In one of the most memorable moments of 2013 for sports and sailing fans alike, Olympic hero Sir Ben Ainslie steered Oracle Team USA to victory in the America’s Cup.
Without entirely attributing the momentous comeback to the Great British sailor, the comeback against Team New Zealand from 8-1 down did occur once Ben joined the crew.
The 9-8 victory, and by an incredible 44 seconds in the end, showcased the tremendous ability of Ainslie as a mastermind sailing tactician. He was the first Briton in 110 years to be on board a victorious America’s Cup vessel in the match racing event – since Charlie Barr in 1903.
And that’s not the only glory he has tasted in his glittering career to date…
It’s easy to forget that he did it on the biggest stage of all earlier in his career as well, winning medals at five consecutive Olympic Games between 1996 and 2012, which included gold at the last 4.
He won silver and gold in the Laser class at Atlanta in 1996 and Sydney in 2000 before moving up to compete in the larger Finn class, scooping gold at three consecutive games.
Following triumph at Athens and Beijing, Ainslie capped it off with gold at London 2012, showcasing his tremendous sailing talent and reaffirming his place as the most successful Olympic sailor ever.
It is very easy to see that Ainslie has experienced a great level of success on the water since first sailing at the age of eight.

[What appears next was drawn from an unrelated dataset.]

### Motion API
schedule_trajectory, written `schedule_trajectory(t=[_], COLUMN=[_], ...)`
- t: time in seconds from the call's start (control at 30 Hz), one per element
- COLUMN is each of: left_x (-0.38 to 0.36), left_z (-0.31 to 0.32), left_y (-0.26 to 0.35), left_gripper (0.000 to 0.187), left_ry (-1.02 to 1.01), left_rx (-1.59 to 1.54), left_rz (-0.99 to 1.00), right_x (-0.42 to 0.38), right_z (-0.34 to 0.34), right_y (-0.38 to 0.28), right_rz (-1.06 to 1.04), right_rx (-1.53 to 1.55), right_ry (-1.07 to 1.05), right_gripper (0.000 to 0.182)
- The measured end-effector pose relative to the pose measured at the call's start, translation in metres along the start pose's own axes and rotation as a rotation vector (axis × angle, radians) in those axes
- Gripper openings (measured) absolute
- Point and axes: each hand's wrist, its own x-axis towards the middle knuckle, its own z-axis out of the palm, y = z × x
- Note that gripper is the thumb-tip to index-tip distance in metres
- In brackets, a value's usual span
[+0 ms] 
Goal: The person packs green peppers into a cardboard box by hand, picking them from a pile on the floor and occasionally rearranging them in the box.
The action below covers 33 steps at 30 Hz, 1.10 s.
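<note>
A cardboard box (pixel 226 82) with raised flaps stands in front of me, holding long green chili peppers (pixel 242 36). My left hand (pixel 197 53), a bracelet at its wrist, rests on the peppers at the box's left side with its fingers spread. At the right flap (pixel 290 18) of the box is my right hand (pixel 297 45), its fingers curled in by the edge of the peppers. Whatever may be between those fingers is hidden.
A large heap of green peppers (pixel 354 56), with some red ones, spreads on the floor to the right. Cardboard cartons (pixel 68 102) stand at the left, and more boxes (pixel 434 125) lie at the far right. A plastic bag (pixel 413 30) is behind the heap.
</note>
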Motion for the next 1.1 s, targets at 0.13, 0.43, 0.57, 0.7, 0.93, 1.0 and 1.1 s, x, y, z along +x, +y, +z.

Ainslie attributes his success to making the least mistakes on the water when compared to his competitors and that requires dedication to various sailing training courses.
Training in the gym to build up core muscles is just as important as time on the water, as those who wish to learn how to sail will quickly find out. Strength is a key attribute that someone in Ainslie’s position needs to be able to rely on.
Before the America’s Cup, Ainslie said he was training for between three and five hours a day on the water with a further few hours in the gym.
He highlighted the importance of setting achievable targets and then working towards them and always said that the sport itself is too dynamic to be focused on any one particular aspect.
The best sailors can adapt to ever-changing weather conditions and still flourish, but Ainslie has always said it’s important to take each part of learning one step at a time.
Learning the ropes when it comes to sailing can take time and expert assistance can help to develop people into sailors capable of competing at the highest level.
Of course, sailing can also be enjoyed on a non-competitive basis but learning the basics are still seen as essential.
Alternatively, taking advantage of motor boat courses or yachting experiences can provide a slightly different type of enjoyment on the water.
A sailing portal such as the Boating Hub has plenty of help and guidance on whatever type of sailing you might wish to try, and who knows, you could follow in Ainslie’s footsteps.
To carry your nation’s flag at the closing ceremony of an Olympic Games is a remarkable achievement, and highlights the true character of someone prepared to devote his life to sailing.
While it remains to be seen what Ainslie will do next in his career, his example of dedication and hard work is certainly something that any aspiring sailor should look up to. We salute you Sir Ben!